Thankfully, that's a fight the citizens won. Now the citizens of Portsmouth get to decide.

while i agree

That this plant could be built with no impact on air or water quality, the question that begs to be asked is WHY. Why would anyone take 25 acres of deep draft terminal to build anything that is only going to produce 10 jobs? There are probably half that many security guards/ Port Police watching the place now. What is the benefit to Portsmouth? Who actually owns the land? Who is going to get the tax money (if any)? There are way too many questions to be answered about the business aspects of this deal before I would worry about the ecological impact to nearby neighborhoods. It seems Portsmouth is so desperate for anything they are willing to give away the Farm (see article on giving Bob Williams 5 acres for 203k).

sulfur-melting plant for Portsmouth?

How ironic! At a time when the city's Economic Development Authority seems to be trying to sell off every square foot of unused land to developers, somebody else wants to put a sulfur-melting plant within smell distance of them. Might this affect others' willingness to buy in Portsmouth?
For that matter, what will it mean to those who will use the tunnels and pay tolls to do so? Will they be willing to sit in line near a smelly sulfur-melting plant waiting to get their transponders zapped?

Usefull fact

According to the National Mining Association per capita sulfur consumtion is 86 pounds per year. Seems the stuff is either in everything or used to make or grow everything. Therefore we are all part of the problem.......if it really is a problem.

A few questions

If engineers have determined that the soil is not good enough to support rolls of paper for a former proposed warehouse what has changed that this facility can be built there? Are rolls of paper heavier than loaded containers that use to travel all over that same property at one time? Something smells fishy here or is it the sulfur?

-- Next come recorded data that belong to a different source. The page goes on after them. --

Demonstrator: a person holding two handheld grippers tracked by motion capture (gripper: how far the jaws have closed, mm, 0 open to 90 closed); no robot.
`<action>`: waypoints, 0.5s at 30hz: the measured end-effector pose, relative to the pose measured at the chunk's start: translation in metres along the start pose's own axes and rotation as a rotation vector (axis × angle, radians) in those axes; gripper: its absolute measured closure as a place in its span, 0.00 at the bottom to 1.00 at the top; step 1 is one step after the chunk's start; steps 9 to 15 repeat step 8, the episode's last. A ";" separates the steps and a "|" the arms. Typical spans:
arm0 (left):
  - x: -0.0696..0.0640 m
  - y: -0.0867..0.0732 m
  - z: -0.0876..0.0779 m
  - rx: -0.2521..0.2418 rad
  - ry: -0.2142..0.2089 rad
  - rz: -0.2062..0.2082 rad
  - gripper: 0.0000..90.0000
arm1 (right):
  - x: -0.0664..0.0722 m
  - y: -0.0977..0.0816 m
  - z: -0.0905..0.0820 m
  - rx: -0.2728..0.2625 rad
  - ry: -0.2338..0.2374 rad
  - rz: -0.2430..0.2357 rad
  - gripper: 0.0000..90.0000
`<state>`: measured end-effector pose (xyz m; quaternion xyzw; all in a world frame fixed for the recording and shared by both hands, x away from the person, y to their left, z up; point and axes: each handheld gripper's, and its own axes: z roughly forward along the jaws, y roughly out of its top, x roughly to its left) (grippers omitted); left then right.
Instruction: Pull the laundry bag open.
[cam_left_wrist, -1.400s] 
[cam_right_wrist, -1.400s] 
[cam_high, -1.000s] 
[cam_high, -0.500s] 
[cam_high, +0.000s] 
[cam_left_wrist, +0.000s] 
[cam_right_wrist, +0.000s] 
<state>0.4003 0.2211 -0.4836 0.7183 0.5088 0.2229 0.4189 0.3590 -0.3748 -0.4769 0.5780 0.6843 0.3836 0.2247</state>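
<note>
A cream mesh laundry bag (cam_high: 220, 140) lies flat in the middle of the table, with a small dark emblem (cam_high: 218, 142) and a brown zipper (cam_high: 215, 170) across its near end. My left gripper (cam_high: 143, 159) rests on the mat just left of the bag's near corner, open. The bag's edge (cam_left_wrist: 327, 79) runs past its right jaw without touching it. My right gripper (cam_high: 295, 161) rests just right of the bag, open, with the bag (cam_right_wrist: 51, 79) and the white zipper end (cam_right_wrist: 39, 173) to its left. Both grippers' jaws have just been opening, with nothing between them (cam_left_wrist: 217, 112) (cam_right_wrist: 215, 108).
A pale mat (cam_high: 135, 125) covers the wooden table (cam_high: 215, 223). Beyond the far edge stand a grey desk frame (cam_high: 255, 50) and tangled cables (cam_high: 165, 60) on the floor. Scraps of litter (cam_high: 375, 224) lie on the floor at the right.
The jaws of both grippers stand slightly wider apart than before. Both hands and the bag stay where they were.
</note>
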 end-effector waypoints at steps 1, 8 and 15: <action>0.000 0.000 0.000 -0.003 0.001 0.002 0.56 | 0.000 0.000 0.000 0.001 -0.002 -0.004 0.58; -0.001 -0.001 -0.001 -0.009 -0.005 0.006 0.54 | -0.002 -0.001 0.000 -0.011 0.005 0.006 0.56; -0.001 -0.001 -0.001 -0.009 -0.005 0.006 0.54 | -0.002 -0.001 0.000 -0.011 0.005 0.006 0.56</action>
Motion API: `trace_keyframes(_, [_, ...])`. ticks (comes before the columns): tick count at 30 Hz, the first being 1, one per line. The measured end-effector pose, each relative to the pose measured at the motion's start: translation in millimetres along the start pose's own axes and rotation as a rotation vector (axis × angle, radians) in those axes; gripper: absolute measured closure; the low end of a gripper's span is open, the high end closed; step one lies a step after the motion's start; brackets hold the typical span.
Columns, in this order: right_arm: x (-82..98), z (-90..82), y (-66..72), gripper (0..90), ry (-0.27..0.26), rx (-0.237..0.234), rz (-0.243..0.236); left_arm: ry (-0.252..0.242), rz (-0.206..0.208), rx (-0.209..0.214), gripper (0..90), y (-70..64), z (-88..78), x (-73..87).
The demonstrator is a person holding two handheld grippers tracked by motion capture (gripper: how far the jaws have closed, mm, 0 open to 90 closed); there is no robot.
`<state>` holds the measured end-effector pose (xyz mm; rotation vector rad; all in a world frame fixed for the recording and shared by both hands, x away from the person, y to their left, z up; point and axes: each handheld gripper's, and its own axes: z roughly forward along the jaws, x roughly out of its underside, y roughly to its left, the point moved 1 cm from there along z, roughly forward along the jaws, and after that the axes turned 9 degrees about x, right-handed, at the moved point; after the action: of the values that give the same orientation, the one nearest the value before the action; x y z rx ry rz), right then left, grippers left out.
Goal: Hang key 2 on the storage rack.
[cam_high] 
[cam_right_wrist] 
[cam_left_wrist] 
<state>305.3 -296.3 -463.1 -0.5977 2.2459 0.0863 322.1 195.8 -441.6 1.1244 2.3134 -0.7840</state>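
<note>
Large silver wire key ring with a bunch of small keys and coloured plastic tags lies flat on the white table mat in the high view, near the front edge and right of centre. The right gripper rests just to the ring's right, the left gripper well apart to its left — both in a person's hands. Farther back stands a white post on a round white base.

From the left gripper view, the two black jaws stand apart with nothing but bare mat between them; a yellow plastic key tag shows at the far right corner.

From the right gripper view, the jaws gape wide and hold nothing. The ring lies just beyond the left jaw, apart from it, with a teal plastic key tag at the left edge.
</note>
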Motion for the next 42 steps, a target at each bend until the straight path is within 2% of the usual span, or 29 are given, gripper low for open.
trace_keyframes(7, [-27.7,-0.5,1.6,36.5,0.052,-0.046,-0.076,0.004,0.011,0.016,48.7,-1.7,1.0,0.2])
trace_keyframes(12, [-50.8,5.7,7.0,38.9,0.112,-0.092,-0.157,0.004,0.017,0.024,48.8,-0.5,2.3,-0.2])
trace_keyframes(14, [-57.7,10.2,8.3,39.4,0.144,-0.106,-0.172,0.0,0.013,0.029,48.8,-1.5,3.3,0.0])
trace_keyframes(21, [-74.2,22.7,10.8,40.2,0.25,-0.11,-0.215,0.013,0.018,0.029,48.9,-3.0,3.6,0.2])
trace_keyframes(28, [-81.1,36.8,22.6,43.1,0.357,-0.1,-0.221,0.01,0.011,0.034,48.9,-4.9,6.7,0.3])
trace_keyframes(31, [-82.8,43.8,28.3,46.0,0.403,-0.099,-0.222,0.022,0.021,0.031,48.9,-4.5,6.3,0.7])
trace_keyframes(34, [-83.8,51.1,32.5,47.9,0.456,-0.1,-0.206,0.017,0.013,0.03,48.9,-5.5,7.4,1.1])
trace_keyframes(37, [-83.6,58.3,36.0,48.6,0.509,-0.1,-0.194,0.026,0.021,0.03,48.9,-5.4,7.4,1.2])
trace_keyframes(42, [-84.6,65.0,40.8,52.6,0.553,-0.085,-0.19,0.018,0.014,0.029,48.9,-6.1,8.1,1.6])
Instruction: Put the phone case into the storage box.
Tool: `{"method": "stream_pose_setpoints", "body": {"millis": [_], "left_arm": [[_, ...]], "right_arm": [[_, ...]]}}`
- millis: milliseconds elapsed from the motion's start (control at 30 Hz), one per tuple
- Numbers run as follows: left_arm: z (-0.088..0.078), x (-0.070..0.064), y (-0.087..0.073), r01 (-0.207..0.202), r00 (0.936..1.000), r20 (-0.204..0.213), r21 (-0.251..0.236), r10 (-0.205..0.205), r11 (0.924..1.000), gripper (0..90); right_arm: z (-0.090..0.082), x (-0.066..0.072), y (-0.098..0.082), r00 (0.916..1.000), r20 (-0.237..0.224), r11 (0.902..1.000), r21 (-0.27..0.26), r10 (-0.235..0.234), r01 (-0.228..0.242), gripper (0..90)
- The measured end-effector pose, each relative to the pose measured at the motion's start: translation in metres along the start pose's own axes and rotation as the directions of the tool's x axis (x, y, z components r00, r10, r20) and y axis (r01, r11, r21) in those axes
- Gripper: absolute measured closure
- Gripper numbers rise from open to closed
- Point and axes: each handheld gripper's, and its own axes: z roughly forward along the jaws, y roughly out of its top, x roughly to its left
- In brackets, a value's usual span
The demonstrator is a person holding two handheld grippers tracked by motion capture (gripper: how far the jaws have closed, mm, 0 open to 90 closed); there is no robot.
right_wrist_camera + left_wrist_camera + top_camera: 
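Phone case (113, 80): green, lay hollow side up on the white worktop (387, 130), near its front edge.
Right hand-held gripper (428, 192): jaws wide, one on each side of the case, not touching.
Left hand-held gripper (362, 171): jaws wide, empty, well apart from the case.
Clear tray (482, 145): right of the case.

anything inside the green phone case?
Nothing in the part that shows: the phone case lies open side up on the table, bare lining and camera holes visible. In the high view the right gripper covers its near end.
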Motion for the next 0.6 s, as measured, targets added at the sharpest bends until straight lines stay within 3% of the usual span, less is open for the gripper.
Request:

Portsmouth..Home of Tolls, Foul Air and Water

Yeah, I bet there won't be any odor. Just like there was no odor in Franklin.
I was considering buying a fixer upper in Port Norfolk. Now, I must wait to see if this plant will be built. For the life of me I don’t understand why the folks in Port Norfolk aren’t letting their concerns be known. Their waterfront properties were ruined with an interstate system hugging the shore…..now, noxious odors. Nothing says “home” like the smell of rotten eggs.
Citizens of Norfolk…don’t think you won’t be affected. Do you think folks will flock to Town Point Park when the air is foul?
This is a very BAD idea for two old historic cities.

Everybody and I mean it

It's going to take everybody to pull off blocking this one, because its the big boys we will be dealing with. The plan is in place no doubt, the hands have been shaken, no doubt, so we have to be loud and in force and mass, whose in? Show up at city council meetings and load the room.

Harborfest and OPSAIL 12 changed to OPSMELL 2012

Portsmouth get ready for the exodus of the residents, taxpayers and businesses who can afford to move moving away from the smell. Same for Norfolk residents and businesses which are directly across the channel. The smell of rotting eggs will definitely be a boon to the Portsmouth and Norfolk's image - + for drawing tourists.

Sulfur is pretty inert

As a kid, I played on big piles of sulfur at Grand Isle, LA.

Sulfur is inert and insoluble in is elemental state. Oxides of sulfur dissolve into acids, but they're going to be melting it, not burning it. This is how sulfur is normally handled. It is generally melted using steam and then pumped like any liquid through pipelines. In this case it will be loaded onto ships in its molten state, which is why the facility will be located at the port.

At Grand Isle, LA, there is a large, offshore sulfur mine which brought molten sulfur to shore by pipeline to cool. It was a good neighbor.

I would much rather live by a sulfur loading facility than the coal docks we already have.